[TASK GOAL]
Transcribe every entry word for word, leaving out all images.

Items listed in a dataset:

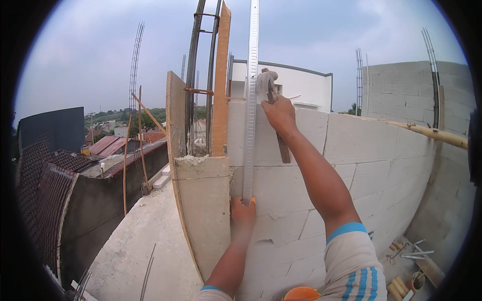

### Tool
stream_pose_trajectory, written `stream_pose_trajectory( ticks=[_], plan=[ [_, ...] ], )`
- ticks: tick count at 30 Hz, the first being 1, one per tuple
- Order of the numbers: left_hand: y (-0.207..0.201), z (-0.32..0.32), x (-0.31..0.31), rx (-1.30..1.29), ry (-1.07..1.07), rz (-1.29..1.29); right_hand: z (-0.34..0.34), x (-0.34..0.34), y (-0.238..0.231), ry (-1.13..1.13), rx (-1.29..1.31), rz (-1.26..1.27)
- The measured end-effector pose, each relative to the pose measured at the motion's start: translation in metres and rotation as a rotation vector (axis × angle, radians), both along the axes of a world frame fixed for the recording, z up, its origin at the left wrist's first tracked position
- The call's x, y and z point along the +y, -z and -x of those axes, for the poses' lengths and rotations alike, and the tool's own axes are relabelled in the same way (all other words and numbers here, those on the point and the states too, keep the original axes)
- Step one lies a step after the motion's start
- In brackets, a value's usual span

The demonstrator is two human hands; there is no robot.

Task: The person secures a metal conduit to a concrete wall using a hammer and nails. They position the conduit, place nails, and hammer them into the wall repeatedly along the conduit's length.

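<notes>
My left hand (243, 211) is closed round the lower end of a long silver metal channel (250, 125), which stands upright against the block wall (291, 188). My right hand (280, 116) grips a claw hammer (284, 149) close under its head. The hammer's head is beside the channel, and the handle hangs down along the wall. I cannot tell whether the head touches the channel. Just left of the channel stands an upright wooden board (221, 80), next to steel rebar (193, 55) tied with stirrups.
Formwork panels (203, 200) enclose the column foot. A bamboo pole (427, 131) lies across the wall at right. An orange bucket (302, 293) sits at the bottom edge. Tiled roofs (55, 173) lie below on the left. Timber and metal pieces (416, 255) lie low at right.
</notes>
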State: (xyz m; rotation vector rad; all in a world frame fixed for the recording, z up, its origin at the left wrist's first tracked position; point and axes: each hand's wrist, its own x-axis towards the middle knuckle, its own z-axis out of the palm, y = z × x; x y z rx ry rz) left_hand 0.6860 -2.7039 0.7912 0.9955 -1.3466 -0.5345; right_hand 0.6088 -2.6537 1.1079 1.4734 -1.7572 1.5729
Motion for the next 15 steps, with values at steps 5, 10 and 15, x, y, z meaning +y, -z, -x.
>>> stream_pose_trajectory(
  ticks=[5, 10, 15],
  plan=[
    [-0.005, -0.017, 0.008, -0.025, -0.058, 0.016, -0.028, -0.002, 0.026, 0.078, 0.181, -0.019],
    [-0.006, -0.014, 0.012, -0.032, -0.035, 0.027, -0.033, -0.012, 0.043, 0.070, 0.204, 0.014],
    [0.003, -0.012, -0.002, -0.002, -0.074, 0.107, -0.043, -0.011, 0.043, 0.036, 0.239, -0.012]
  ],
)
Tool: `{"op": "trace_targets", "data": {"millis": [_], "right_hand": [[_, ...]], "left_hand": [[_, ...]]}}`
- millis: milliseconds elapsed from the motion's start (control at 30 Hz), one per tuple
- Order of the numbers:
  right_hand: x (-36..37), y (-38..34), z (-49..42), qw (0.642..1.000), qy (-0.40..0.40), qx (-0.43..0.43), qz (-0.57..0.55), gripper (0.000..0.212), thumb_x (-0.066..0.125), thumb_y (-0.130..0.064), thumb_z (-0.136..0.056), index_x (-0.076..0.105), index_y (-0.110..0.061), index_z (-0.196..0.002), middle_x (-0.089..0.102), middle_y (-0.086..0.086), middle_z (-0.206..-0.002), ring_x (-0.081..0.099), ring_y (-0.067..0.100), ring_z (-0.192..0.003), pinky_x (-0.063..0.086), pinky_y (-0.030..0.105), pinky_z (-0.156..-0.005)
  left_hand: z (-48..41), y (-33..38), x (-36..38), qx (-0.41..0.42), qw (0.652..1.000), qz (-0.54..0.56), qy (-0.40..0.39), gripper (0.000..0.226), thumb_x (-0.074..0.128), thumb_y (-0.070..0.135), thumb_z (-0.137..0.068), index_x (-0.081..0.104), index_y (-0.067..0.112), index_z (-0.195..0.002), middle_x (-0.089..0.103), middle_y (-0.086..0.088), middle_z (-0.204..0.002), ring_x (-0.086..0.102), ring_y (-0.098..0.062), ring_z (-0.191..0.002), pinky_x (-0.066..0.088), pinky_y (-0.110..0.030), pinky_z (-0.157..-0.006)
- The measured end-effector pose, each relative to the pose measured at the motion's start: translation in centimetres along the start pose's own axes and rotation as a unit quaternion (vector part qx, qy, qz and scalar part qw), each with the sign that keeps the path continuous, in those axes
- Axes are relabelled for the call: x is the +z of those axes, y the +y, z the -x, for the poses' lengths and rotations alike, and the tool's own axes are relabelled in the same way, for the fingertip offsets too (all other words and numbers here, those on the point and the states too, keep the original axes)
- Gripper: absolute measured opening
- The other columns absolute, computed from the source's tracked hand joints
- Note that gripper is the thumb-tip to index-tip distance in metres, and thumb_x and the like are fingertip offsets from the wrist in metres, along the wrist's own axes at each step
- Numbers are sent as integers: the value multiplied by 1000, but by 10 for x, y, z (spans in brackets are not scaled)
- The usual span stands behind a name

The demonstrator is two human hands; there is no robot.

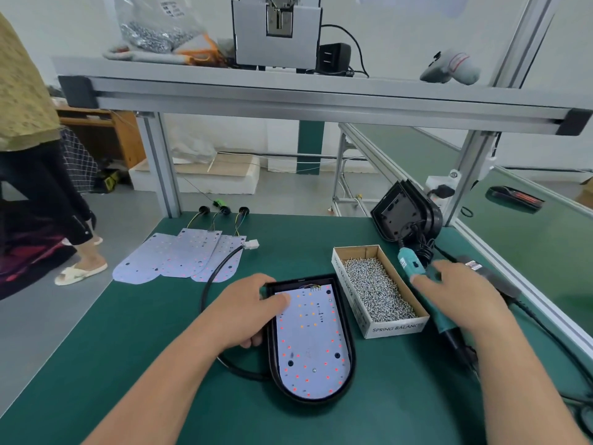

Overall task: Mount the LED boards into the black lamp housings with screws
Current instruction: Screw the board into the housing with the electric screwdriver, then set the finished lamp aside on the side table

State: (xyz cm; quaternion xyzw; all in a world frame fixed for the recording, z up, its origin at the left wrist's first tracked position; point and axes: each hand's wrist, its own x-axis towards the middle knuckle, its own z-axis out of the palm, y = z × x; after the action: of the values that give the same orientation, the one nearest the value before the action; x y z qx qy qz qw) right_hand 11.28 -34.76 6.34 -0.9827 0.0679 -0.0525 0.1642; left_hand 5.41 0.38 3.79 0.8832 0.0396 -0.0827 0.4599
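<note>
A black lamp housing (349, 342) lies on the green mat in front of me with a white LED board (313, 345) seated inside it. One screw shows near the board's lower middle. My left hand (247, 309) grips the housing's left rim, fingertips resting on the board's top left corner. My right hand (462, 300) hovers over a teal electric screwdriver (426, 284) lying on the mat; whether it touches the tool is unclear. A cardboard box of screws (378, 292) sits between the housing and the screwdriver.
Three spare LED boards (179, 255) with wires lie at the back left. More black housings (404, 213) lean at the back right. An aluminium frame shelf (288, 91) spans overhead. A person stands on the floor at far left.
</note>
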Motion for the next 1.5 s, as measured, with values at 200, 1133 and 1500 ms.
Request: {"op": "trace_targets", "data": {"millis": [200,1133,1500], "right_hand": [[-15,-74,59,977,59,-172,-111,41,46,-70,-89,61,-32,-95,66,-13,-69,61,4,-64,49,32,-60],[31,-102,71,912,-136,-327,-205,17,57,-30,-105,50,-41,-116,63,-16,-90,57,6,-75,44,24,-64],[15,-81,53,863,-114,-234,-433,24,65,-31,-93,76,-41,-112,70,-8,-90,59,8,-78,47,20,-70]], "left_hand": [[-9,-15,-25,-24,930,-216,296,30,51,43,-104,58,28,-128,67,3,-114,64,-23,-99,48,-37,-75],[-4,-7,-24,75,943,324,26,14,64,12,-102,78,15,-105,79,-11,-98,61,-10,-63,40,-17,-45],[-27,-22,-10,5,938,340,66,50,46,48,-109,71,5,-107,61,-4,-69,36,-14,-44,21,-21,-43]]}}
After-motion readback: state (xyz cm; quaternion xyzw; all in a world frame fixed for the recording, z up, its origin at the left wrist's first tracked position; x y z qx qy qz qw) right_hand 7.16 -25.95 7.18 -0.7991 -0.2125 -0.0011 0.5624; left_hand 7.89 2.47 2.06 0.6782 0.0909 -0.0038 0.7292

[REPLY TO THE EXERCISE]
### Tool
stream_pose_trajectory, written `stream_pose_trajectory( ticks=[_], plan=[ [_, ...] ], )`
- ticks: tick count at 30 Hz, the first being 1, one per tuple
- Order of the numbers: left_hand: y (-0.207..0.201), z (-0.32..0.32), x (-0.31..0.31), rx (-1.30..1.29), ry (-1.07..1.07), rz (-1.29..1.29); right_hand: z (-0.34..0.34), x (-0.34..0.34), y (-0.238..0.231), ry (-1.13..1.13), rx (-1.29..1.31), rz (-1.26..1.27)
- The measured end-effector pose, each relative to the pose measured at the motion's start: translation in metres and rotation as a rotation vector (axis × angle, radians), both along the axes of a world frame fixed for the recording, z up, its origin at the left wrist's first tracked position
- The call's x, y and z point along the +y, -z and -x of those axes, for the poses' lengths and rotations alike, and the tool's own axes are relabelled in the same way (all other words and numbers here, those on the point and the states too, keep the original axes)
- Step one lies a step after the motion's start
- In brackets, a value's usual span

The demonstrator is two human hands; there is no robot.

Task: The person secures a metal conduit to a concrete wall using a hammer and nails. They position the conduit, place nails, and hammer them into the wall repeatedly along the conduit's length.

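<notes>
My left hand (243, 211) is closed round the lower end of a long silver metal channel (250, 125), which stands upright against the block wall (291, 188). My right hand (280, 116) grips a claw hammer (284, 149) close under its head. The hammer's head is beside the channel, and the handle hangs down along the wall. I cannot tell whether the head touches the channel. Just left of the channel stands an upright wooden board (221, 80), next to steel rebar (193, 55) tied with stirrups.
Formwork panels (203, 200) enclose the column foot. A bamboo pole (427, 131) lies across the wall at right. An orange bucket (302, 293) sits at the bottom edge. Tiled roofs (55, 173) lie below on the left. Timber and metal pieces (416, 255) lie low at right.
</notes>
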State: (xyz m; rotation vector rad; all in a world frame fixed for the recording, z up, its origin at the left wrist's first tracked position; point and axes: each hand's wrist, its own x-axis towards the middle knuckle, its own z-axis out of the palm, y = z × x; x y z rx ry rz) left_hand 0.6860 -2.7039 0.7912 0.9955 -1.3466 -0.5345; right_hand 0.6088 -2.6537 1.1079 1.4734 -1.7572 1.5729
Motion for the next 15 steps, with values at steps 5, 10 and 15, x, y, z meaning +y, -z, -x.
>>> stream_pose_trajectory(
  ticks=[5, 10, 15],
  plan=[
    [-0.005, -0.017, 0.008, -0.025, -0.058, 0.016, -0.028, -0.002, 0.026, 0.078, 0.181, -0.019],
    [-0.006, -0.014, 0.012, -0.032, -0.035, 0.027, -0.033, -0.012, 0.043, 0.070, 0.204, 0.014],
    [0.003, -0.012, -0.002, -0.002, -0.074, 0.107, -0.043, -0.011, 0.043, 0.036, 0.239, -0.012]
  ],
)
Tool: `{"op": "trace_targets", "data": {"millis": [_], "right_hand": [[_, ...]], "left_hand": [[_, ...]]}}`
- millis: milliseconds elapsed from the motion's start (control at 30 Hz), one per tuple
- Order of the numbers:
  right_hand: x (-36..37), y (-38..34), z (-49..42), qw (0.642..1.000), qy (-0.40..0.40), qx (-0.43..0.43), qz (-0.57..0.55), gripper (0.000..0.212), thumb_x (-0.066..0.125), thumb_y (-0.130..0.064), thumb_z (-0.136..0.056), index_x (-0.076..0.105), index_y (-0.110..0.061), index_z (-0.196..0.002), middle_x (-0.089..0.102), middle_y (-0.086..0.086), middle_z (-0.206..-0.002), ring_x (-0.081..0.099), ring_y (-0.067..0.100), ring_z (-0.192..0.003), pinky_x (-0.063..0.086), pinky_y (-0.030..0.105), pinky_z (-0.156..-0.005)
  left_hand: z (-48..41), y (-33..38), x (-36..38), qx (-0.41..0.42), qw (0.652..1.000), qz (-0.54..0.56), qy (-0.40..0.39), gripper (0.000..0.226), thumb_x (-0.074..0.128), thumb_y (-0.070..0.135), thumb_z (-0.137..0.068), index_x (-0.081..0.104), index_y (-0.067..0.112), index_z (-0.195..0.002), middle_x (-0.089..0.103), middle_y (-0.086..0.088), middle_z (-0.204..0.002), ring_x (-0.086..0.102), ring_y (-0.098..0.062), ring_z (-0.191..0.002), pinky_x (-0.066..0.088), pinky_y (-0.110..0.030), pinky_z (-0.157..-0.006)
- The measured end-effector pose, each relative to the pose measured at the motion's start: translation in centimetres along the start pose's own axes and rotation as a unit quaternion (vector part qx, qy, qz and scalar part qw), each with the sign that keeps the path continuous, in those axes
- Axes are relabelled for the call: x is the +z of those axes, y the +y, z the -x, for the poses' lengths and rotations alike, and the tool's own axes are relabelled in the same way, for the fingertip offsets too (all other words and numbers here, those on the point and the states too, keep the original axes)
- Gripper: absolute measured opening
- The other columns absolute, computed from the source's tracked hand joints
- Note that gripper is the thumb-tip to index-tip distance in metres, and thumb_x and the like are fingertip offsets from the wrist in metres, along the wrist's own axes at each step
- Numbers are sent as integers: the value multiplied by 1000, but by 10 for x, y, z (spans in brackets are not scaled)
- The usual span stands behind a name

The demonstrator is two human hands; there is no robot.


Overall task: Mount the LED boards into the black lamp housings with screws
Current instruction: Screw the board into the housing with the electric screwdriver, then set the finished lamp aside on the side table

State: (xyz cm; quaternion xyzw; all in a world frame fixed for the recording, z up, its origin at the left wrist's first tracked position; point and axes: each hand's wrist, its own x-axis towards the middle knuckle, its own z-axis out of the palm, y = z × x; after the action: of the values that give the same orientation, the one nearest the value before the action; x y z qx qy qz qw) right_hand 11.28 -34.76 6.34 -0.9827 0.0679 -0.0525 0.1642; left_hand 5.41 0.38 3.79 0.8832 0.0396 -0.0827 0.4599
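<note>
A black lamp housing (349, 342) lies on the green mat in front of me with a white LED board (313, 345) seated inside it. One screw shows near the board's lower middle. My left hand (247, 309) grips the housing's left rim, fingertips resting on the board's top left corner. My right hand (462, 300) hovers over a teal electric screwdriver (426, 284) lying on the mat; whether it touches the tool is unclear. A cardboard box of screws (378, 292) sits between the housing and the screwdriver.
Three spare LED boards (179, 255) with wires lie at the back left. More black housings (404, 213) lean at the back right. An aluminium frame shelf (288, 91) spans overhead. A person stands on the floor at far left.
</note>
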Motion for the next 1.5 s, as measured, with values at 200, 1133 and 1500 ms.
Request: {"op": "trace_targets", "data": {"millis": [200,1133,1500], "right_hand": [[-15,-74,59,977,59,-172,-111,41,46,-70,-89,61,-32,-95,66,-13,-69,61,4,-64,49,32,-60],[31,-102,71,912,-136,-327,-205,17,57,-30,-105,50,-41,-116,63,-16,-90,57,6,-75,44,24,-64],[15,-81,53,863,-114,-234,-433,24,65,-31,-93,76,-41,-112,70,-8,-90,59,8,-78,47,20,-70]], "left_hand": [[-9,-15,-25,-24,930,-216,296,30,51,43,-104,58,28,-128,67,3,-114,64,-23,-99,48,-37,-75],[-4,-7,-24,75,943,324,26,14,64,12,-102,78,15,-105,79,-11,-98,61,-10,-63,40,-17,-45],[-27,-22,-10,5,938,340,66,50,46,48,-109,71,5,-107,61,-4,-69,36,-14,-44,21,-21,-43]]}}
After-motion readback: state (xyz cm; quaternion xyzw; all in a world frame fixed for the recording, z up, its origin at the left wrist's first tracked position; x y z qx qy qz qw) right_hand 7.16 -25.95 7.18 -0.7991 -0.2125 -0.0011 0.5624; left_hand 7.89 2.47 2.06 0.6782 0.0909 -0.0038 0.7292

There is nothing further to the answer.